Contemplazione
e azione sono due aspetti della stessa attività del discepolo. Quanto più contempliamo,
tanto più la nostra azione sarà convincente. E chiunque viene verso di noi per incontrarci è sempre un Dono
di Dio
n. 1250
Omelia 16^ Dom. T.O.
21.7.2013 pe. Luis carlos de oliveira Redentorista
Una cosa sola è necessaria
Accogliere il Signore
Nel suo cammino verso
Gerusalemme, Gesù viene ospitato nella casa dei suoi amici: Lazzaro, Marta e Maria.
Gesù sapeva essere amico e amare i suoi amici. Accogliere Gesù è accogliere la
Parola. Per questo Maria, sorella di Lazzaro, accoglie e ascolta. Marta cerca
di preparare le cose migliori affinchè
Lui si sentisse ben accolto. L’ospitalità è un dono caratteristico della
cultura orientale. In questa visita c’è un dialogo di Gesù con Marta che ci
orienta verso l’equilibrio.
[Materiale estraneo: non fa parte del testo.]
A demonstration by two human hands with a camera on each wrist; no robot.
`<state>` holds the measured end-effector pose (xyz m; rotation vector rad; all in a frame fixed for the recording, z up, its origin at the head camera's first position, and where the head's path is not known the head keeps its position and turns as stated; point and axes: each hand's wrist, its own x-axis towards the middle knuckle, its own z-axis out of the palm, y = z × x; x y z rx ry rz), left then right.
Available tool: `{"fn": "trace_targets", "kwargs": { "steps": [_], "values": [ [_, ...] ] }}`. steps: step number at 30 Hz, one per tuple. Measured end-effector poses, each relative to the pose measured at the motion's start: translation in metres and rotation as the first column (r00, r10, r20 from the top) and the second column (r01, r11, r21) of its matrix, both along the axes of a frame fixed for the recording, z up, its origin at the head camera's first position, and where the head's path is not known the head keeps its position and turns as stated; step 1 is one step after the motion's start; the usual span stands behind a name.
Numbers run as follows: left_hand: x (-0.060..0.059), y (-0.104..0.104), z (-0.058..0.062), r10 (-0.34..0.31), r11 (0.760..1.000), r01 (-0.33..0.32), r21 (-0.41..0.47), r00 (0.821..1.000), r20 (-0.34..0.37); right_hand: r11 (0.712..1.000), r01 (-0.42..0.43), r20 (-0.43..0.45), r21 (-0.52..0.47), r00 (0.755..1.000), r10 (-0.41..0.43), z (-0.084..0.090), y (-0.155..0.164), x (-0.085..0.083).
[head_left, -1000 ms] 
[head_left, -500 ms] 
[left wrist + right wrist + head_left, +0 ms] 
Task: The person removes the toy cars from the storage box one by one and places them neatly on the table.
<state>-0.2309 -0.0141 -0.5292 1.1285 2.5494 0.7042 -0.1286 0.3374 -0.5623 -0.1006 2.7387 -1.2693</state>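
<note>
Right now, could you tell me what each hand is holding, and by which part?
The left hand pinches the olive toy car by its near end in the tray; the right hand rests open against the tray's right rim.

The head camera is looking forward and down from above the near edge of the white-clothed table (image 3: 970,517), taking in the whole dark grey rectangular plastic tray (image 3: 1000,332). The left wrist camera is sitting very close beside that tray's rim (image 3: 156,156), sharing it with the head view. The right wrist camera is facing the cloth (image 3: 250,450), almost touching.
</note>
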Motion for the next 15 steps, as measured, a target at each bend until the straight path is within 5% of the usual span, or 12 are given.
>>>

Lei si
disbriga in cucina e chiede a Gesù di inviarle Maria in aiuto. Ma Gesù
la invita ad accogliere prima la Parola e
poi a completarla con una generosa accoglienza. Insegna così che il
servizio avrà senso solo se deriva dalla
fonte che è l’ascolto del Signore. Ascoltiamo poco, per questo non impariamo a
servire. Non si può separare la contemplazione dal servizio, come se fossero
due cose opposte. Contemplazione e azione sono due aspetti di un’unica attività
del discepolo, in modo che l’azione scaturisca dalla pienezza della
contemplazione e l’azione dia materia per la contemplazione. E così ci
ritroviamo con il superattivismo. Ma vediamo che i santi erano persone
estremamente attive ed anche profondamente contemplative. Senza la
contemplazione non c’è azione convincente e ancor meno resistente al tempo che
passa. Leggiamo, nella prima lettura, il testo su Abramo che riceve i tre
uomini che sono la misteriosa presenza
di Dio. Abramo si dà molto da fare nell’accogliere
i viandanti. Il suo comportamento gli ottiene la promessa di un erede. Paolo
nell’accogliere la chiamata di Dio in modo tanto generoso, è divenuto un dono
di Dio per tutti quelli che incontrava. Questa è la forza della sua
evangelizzazione. Cristo, nella sua incarnazione, accoglie la nostra umanità e
noi accogliamo la sua Divinità. L’accogliere è partecipazione di una vita. Così
si realizza il Mistero della nostra redenzione.
Accogliere Dio nell’altro
Maria è seduta ai piedi di Gesù.
Colui che viene verso di noi è sempre una visita di Dio. Abramo nell’accogliere
i tre viaggiatori non pensò ad un regalo che avrebbe potuto ricevere, e
pertanto ricevette un dono immenso quello della promessa di un figlio che
sarebbe stato l’erede. Ogni volta che accogliamo qualcuno sempre c’è un dono di
Dio che ci viene offerto. Ricordiamo ciò che dice la lettera agli Ebrei: “
alcuni senza saperlo ospitarono angeli…” (13,2). Il tempo speso con le
persone è quello migliore. L’insegnamento
del Vangelo ci porta a mettere un freno alla nostra agitazione e alle nostre
attività che vanno molto al di là delle reali necessità della vita. Nelle famiglie
non spendiamo il tempo gli uni con gli
altri perché siamo sempre troppo occupati. È necessario riposare in Dio, come
Maria, ascoltando Dio parlare. Così
avremo di che parlare
Perfetta unione con Cristo
Il risultato della nostra
unione con Gesù è la capacità di
accogliere e partecipare alle sue sofferenze. Paolo dice: “ Completo nella mia
carne ciò che manca ai patimenti del Cristo, a favore del suo corpo che è la
Chiesa” (Cl 1,24). La presenza misteriosa del Cristo in noi è la speranza della
Gloria. La pratica dell’accoglienza deve essere la vita normale della
pastorale. Non c’è nessuno così cattivo che non abbia qualcosa di buono che
possa essere apprezzato ed accolto. La propria struttura pastorale deve modellarsi sulle necessità della gente. L’unione
a Cristo ci porta a stare con Lui ascoltando la sua Parola. Così saremo molto
utili al popolo di Dio. Sapremo portargli un contenuto migliore riguardo all’attività
e all’annuncio. Il popolo aspetta da noi una esperienza più grande di Dio.